**PROBLEM DESCRIPTION**
Among the entries below, copy every line that carries the word "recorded".

**DATASET RECORDS**
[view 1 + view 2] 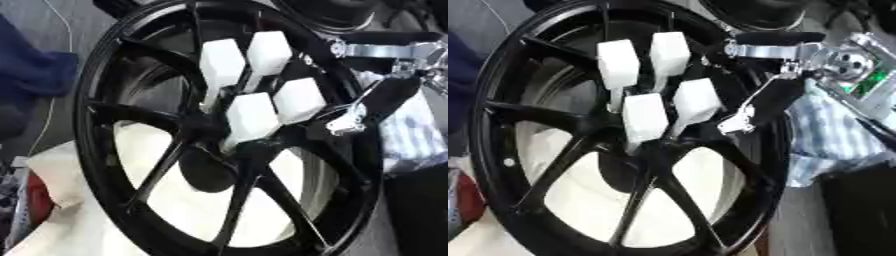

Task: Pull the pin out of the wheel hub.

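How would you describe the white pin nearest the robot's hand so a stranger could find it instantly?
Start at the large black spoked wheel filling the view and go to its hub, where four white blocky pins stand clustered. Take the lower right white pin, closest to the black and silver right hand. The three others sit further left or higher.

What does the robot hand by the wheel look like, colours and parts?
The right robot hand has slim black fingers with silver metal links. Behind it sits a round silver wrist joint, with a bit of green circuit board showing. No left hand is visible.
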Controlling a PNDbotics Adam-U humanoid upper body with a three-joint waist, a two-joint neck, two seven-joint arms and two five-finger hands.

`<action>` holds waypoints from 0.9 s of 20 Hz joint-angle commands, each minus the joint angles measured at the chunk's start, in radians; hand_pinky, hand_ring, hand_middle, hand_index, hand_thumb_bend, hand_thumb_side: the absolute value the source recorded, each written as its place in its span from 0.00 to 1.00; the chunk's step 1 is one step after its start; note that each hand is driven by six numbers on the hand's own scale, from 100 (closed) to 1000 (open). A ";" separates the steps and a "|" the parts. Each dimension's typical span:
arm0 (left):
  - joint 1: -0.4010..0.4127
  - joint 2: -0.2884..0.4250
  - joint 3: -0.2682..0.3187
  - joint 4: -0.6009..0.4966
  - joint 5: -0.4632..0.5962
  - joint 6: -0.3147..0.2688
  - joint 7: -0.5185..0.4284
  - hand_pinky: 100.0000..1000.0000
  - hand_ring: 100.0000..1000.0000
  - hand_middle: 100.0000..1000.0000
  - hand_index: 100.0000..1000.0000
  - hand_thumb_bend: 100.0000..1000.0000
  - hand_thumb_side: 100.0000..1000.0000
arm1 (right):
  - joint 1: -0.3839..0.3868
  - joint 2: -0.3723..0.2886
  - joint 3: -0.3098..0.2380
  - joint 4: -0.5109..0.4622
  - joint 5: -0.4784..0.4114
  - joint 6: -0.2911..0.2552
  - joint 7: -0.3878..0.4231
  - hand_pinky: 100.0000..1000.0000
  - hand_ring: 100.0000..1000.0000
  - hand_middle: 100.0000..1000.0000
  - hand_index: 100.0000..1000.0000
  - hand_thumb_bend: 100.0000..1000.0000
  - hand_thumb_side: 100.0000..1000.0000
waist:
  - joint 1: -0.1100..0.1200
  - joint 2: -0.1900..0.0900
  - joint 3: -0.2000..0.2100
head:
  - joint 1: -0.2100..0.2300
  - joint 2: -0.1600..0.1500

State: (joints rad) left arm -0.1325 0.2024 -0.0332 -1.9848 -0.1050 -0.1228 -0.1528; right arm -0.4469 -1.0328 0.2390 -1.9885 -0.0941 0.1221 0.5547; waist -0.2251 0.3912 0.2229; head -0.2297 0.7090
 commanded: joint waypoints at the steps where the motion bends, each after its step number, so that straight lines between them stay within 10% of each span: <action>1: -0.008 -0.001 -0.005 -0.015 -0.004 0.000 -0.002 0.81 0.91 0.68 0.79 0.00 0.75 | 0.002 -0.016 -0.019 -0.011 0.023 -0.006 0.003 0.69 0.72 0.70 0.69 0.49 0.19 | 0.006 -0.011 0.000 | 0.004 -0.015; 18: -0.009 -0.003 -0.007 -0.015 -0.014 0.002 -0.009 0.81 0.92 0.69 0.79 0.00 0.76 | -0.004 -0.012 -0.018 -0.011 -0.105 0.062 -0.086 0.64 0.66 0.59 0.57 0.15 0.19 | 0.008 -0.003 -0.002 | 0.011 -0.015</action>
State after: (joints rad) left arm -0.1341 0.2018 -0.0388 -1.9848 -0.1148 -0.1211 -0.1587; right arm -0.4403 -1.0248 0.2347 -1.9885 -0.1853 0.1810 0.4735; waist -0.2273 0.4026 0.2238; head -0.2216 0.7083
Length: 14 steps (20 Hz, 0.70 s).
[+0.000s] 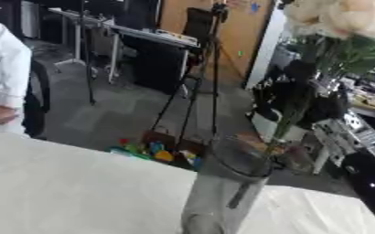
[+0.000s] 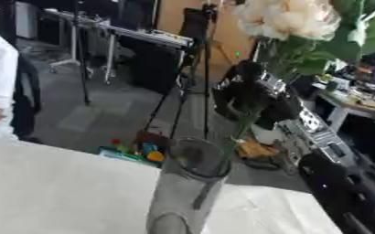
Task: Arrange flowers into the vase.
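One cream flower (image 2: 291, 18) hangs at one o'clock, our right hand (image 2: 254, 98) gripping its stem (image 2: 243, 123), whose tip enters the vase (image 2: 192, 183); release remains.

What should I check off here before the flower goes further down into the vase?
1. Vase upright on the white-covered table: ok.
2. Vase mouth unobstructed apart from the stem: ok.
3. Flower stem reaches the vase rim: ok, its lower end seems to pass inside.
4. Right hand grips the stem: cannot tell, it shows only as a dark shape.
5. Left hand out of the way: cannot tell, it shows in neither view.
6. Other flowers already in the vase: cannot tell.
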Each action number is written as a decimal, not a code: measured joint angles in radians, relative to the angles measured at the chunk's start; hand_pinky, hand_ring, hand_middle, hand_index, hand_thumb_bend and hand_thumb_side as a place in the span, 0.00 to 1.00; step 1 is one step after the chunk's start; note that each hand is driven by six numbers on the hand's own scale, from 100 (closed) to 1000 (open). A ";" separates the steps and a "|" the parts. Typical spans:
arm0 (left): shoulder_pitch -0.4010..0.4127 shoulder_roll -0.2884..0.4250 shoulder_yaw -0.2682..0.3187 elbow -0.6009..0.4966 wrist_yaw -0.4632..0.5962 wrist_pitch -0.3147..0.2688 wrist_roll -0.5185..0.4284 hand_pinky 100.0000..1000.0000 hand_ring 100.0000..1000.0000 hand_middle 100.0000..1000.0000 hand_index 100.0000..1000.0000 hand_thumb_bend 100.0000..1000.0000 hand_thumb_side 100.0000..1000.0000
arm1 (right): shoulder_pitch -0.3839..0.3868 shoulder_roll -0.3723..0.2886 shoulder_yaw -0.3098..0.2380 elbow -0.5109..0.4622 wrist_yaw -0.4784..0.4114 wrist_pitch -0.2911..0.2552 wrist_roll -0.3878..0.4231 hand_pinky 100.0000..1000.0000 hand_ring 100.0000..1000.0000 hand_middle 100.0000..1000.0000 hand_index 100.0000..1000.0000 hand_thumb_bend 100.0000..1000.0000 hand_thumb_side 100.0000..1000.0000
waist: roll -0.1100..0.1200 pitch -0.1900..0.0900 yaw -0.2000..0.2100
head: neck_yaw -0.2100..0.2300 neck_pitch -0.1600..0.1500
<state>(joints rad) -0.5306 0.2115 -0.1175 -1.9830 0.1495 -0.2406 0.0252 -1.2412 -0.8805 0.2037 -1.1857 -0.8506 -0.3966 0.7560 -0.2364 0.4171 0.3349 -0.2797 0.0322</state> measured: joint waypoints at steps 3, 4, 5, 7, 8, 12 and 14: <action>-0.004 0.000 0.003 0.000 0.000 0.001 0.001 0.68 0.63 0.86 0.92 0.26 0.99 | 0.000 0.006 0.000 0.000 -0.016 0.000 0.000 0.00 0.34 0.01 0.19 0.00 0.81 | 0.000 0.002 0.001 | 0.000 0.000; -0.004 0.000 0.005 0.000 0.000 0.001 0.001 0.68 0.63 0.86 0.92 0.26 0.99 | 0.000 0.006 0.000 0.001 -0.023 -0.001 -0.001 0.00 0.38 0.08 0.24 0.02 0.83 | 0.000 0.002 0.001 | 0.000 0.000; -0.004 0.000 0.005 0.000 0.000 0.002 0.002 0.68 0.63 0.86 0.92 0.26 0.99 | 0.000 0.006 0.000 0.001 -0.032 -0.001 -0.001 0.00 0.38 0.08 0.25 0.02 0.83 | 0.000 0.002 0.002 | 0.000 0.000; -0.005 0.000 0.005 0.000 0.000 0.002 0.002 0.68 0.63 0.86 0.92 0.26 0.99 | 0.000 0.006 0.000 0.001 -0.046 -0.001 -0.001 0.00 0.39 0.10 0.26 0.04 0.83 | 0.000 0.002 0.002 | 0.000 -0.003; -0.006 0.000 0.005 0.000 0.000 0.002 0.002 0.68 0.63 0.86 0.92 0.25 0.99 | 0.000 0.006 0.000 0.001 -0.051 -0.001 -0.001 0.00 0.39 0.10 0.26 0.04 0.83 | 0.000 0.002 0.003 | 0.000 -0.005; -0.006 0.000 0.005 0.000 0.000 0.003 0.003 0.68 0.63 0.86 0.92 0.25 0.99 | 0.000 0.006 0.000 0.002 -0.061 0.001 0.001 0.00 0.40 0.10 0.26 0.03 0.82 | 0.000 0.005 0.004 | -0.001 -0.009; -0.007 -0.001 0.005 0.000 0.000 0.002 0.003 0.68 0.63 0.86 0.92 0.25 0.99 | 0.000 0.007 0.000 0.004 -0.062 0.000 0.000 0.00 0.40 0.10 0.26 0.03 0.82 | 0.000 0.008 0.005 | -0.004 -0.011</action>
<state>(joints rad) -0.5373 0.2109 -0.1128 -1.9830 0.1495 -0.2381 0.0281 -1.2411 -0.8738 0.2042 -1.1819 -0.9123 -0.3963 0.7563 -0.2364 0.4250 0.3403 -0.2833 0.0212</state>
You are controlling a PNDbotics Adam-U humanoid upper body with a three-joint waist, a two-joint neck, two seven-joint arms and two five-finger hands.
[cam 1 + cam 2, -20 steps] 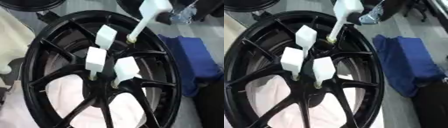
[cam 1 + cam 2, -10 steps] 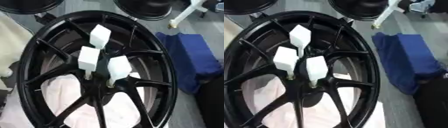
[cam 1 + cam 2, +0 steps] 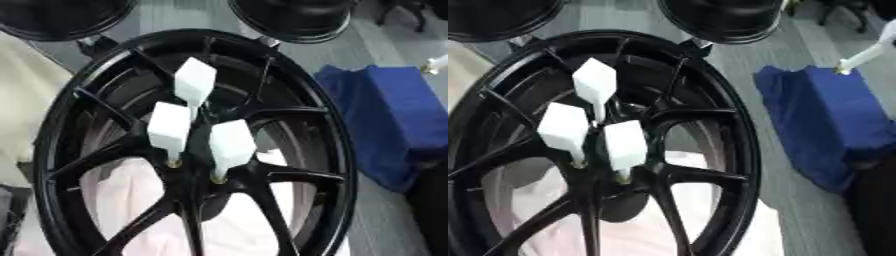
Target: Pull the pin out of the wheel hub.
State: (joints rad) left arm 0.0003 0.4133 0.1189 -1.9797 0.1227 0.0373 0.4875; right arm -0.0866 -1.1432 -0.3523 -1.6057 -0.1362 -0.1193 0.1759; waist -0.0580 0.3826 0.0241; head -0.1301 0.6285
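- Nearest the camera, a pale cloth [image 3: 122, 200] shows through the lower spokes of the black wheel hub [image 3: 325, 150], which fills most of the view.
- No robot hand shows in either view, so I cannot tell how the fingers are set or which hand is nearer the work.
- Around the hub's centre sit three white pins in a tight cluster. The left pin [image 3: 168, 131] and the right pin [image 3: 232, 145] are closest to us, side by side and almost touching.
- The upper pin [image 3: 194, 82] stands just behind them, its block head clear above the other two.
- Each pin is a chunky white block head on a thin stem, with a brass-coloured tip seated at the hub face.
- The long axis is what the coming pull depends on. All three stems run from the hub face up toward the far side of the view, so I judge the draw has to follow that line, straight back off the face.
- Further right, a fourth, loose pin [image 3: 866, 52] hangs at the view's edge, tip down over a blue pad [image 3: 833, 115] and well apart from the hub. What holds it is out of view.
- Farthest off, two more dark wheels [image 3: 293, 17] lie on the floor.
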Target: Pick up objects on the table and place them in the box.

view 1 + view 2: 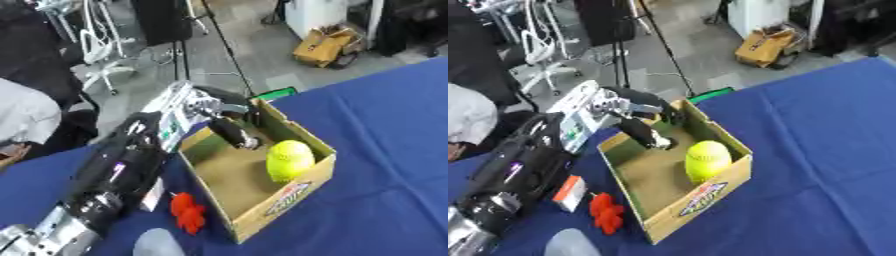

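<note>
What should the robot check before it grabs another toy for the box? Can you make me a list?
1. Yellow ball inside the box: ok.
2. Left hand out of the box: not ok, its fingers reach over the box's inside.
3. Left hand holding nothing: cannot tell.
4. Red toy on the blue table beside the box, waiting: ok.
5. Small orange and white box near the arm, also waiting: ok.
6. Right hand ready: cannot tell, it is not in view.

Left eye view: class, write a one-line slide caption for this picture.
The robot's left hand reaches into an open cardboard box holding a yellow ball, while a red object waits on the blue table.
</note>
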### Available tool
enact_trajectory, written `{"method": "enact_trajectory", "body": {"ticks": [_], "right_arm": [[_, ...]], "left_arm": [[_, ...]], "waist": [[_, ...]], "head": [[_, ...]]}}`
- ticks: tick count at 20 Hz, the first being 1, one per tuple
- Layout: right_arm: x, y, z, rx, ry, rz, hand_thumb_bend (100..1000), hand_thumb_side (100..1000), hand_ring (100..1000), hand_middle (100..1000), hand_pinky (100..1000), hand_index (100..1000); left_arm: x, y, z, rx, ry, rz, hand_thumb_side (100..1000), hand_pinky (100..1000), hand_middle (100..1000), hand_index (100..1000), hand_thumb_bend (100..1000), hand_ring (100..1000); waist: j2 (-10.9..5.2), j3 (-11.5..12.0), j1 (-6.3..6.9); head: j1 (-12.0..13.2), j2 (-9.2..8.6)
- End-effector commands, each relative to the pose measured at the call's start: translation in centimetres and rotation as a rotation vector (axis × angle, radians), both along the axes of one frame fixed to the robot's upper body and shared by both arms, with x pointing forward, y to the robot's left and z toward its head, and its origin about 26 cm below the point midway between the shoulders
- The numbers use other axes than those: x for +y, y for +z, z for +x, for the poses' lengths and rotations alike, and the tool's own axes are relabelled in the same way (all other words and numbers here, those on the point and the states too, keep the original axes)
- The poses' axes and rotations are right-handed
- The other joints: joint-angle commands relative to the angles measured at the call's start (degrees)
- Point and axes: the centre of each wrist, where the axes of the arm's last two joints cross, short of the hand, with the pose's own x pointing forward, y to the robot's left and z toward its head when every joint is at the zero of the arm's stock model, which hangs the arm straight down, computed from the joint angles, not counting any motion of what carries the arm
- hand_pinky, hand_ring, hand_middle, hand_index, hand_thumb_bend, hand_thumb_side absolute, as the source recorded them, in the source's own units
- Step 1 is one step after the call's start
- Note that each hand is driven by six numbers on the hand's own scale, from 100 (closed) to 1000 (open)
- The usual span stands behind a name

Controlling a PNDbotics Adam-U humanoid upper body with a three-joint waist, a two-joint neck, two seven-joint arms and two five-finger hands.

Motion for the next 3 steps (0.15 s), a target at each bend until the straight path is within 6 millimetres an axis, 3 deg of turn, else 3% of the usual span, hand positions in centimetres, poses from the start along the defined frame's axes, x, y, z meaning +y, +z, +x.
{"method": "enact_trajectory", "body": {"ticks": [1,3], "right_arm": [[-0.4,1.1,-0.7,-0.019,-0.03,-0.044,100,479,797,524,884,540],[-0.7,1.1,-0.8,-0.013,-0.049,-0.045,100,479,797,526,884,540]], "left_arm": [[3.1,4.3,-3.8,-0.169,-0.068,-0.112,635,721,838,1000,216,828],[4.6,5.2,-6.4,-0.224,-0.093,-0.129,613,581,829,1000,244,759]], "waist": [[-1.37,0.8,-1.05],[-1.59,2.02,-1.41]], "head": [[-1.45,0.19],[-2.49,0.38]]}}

**SOLUTION FOR THIS PROBLEM**
`<action>` holds waypoints from 0.9 s of 20 Hz joint-angle commands, each minus the joint angles measured at the chunk's start, in radians; hand_pinky, hand_ring, hand_middle, hand_index, hand_thumb_bend, hand_thumb_side: the absolute value the source recorded, each written as its place in its span from 0.00 to 1.00; the chunk's step 1 is one step after its start; note that each hand is driven by six numbers on the hand's own scale, from 100 (closed) to 1000 (open). A ";" separates the steps and a "|" the parts. Each dimension's typical span:
- hand_pinky, hand_ring, hand_middle, hand_index, hand_thumb_bend, hand_thumb_side absolute, as the source recorded them, in the source's own units

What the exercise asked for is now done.